If you could call the water being off 4 or more hours Saturday and then all day Sunday, short term...then I guess it's short term. To me, that's a little long for water to be off without notifying boarders. It wasn't a fix that was a few hours, they actually had to yank out the waterer and then go through the concrete slab of the barn floor, dig everything up. Then they stopped for 2 hours, to go buy parts (I was there when they were gone to get parts), then they had to put everything back together, redo cement, put the waterer back in, etc etc etc. I believe they said it was a slab leak. I think the water wasn't returned until some time Monday.


----------



## AlexS (Aug 9, 2010)

I believe they were at fault for not filling all the water troughs and providing buckets first. But your BO was not there, he/she might have done that.


----------



## Cinnys Whinny (Apr 10, 2010)

AlexS said:


> I'd stay at your current place. I know you were not happy about the stall situation, but it was the water that really upset you. Now that you know it was only off for repairs, then I wouldn't worry about it.
> 
> It's probably a good thing that you found another barn that you could live with, as it is always good to have a back up plan.

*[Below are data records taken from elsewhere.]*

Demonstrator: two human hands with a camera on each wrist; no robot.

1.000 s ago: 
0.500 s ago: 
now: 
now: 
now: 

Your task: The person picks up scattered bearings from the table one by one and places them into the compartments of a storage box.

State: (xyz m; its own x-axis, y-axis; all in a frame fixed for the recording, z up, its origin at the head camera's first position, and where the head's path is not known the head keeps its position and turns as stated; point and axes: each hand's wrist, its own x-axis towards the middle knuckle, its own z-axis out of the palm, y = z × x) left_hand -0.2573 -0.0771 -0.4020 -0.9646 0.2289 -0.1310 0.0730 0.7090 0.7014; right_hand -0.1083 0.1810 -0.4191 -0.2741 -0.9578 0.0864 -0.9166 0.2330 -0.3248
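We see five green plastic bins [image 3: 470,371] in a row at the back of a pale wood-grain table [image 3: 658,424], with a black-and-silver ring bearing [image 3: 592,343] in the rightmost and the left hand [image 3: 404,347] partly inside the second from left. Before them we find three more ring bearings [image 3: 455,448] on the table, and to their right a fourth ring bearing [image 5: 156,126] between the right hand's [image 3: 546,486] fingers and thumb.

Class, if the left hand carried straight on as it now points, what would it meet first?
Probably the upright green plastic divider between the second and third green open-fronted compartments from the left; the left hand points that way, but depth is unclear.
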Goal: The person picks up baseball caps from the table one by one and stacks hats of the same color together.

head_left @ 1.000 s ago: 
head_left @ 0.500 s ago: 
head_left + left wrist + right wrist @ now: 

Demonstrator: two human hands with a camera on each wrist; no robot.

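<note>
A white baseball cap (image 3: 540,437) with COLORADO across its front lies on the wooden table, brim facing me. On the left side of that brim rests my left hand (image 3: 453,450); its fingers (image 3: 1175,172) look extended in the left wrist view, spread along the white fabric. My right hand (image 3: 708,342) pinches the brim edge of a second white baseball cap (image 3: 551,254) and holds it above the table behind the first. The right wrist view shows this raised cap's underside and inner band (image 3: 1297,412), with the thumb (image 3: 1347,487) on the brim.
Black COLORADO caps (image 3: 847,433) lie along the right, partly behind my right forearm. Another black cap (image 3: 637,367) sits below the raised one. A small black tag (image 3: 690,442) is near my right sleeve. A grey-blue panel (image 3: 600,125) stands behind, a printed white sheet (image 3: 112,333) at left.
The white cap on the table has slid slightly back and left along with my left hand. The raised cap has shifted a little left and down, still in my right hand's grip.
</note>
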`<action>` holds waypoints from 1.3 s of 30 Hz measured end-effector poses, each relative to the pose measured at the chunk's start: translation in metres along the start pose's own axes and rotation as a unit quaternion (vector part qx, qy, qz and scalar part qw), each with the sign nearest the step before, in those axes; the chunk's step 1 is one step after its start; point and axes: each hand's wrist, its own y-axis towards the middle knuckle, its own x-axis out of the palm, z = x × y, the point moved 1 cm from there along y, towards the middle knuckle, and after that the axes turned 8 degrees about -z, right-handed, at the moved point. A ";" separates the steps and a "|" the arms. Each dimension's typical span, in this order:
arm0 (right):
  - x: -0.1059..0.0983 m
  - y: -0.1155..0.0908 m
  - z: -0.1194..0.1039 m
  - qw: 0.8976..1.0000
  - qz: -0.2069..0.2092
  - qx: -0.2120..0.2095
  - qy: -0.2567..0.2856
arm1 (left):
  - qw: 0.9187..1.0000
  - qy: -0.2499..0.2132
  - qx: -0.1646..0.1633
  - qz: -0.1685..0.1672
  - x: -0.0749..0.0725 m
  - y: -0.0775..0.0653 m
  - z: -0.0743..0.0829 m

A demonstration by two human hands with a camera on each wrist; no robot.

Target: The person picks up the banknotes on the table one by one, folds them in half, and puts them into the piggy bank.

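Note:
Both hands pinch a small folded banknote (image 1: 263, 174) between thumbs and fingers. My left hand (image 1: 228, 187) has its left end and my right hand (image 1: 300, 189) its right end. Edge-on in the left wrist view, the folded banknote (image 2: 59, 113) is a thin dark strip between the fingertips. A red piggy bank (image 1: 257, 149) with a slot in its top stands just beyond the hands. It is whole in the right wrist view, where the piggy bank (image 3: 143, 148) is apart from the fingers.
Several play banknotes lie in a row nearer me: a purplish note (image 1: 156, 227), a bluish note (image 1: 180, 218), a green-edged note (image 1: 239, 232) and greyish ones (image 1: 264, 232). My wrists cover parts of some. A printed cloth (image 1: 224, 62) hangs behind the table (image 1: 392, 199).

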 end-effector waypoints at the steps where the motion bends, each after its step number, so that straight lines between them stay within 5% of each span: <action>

It wasn't the water that upset me, it was that he didn't notify boarders, he never notifies boarders of anything. He didn't notify us when he decided to turn the electric fencing back on, or that it had a short and was extra strong. Someone's kid got seriously hurt on it (I'm talking severe burns and a trip in an ambulance because it knocked them out), and Cinny ended up with burns the size of quarters on his face from it trying to graze, he finally shut it off. He didn't notify us we had not hot water. He didn't notify anyone when he yanked the toilet out or when it would be put back in (a week). He doesn't notify of anything.' If you look at my original post, I only notified my friends, told them I was watering their horses and that they might want to check on them. 4 people total, they all look after Cinny too. There was no panic or drama caused.

Plus as I said, there are those people who have to follow rules and policies and those who don't. When you are paying a babysitter in order to go ride you don't want to have to wait an hour for someone to get their turned out horse out of the arena when it's policy you are not supposed to leave a turned out horse in there and that you are to remove it immediately for riders as they have dominance over turnout (we have beautiful turn out runs). BO turns a blind eye to his "buddies".


----------



## VelvetsAB (Aug 11, 2010)

I just think about when the city is doing repairs to a water main, and how much notice they give to people on that block that they will be without water that day. 

The boarders should have been told that there was going to be repairs done (if it was planned) so that they didn't come to the barn and find the water off, and horses extremely thirsty. Water buckets should have been put in the stalls for the duration of the water being off and kept full by the BO/BM. 

You can't just shut water off for the weekend and not let horses have water....
_Posted via Mobile Device_


----------



## Alwaysbehind (Jul 10, 2009)

It does not sound like it was shut off for the weekend. 
It sounds like a typical repair job. You think it will take you an hour and it does not.

The city only informs you because there are laws that require them to.

They do not inform you if there is a water main break over there that requires your water to be shut off over here to fix though.
That is what this sounds like to me.


If I was a boarder there I would be furious with you if I knew you turned the electric fence back off. Good way to put other horses at risk.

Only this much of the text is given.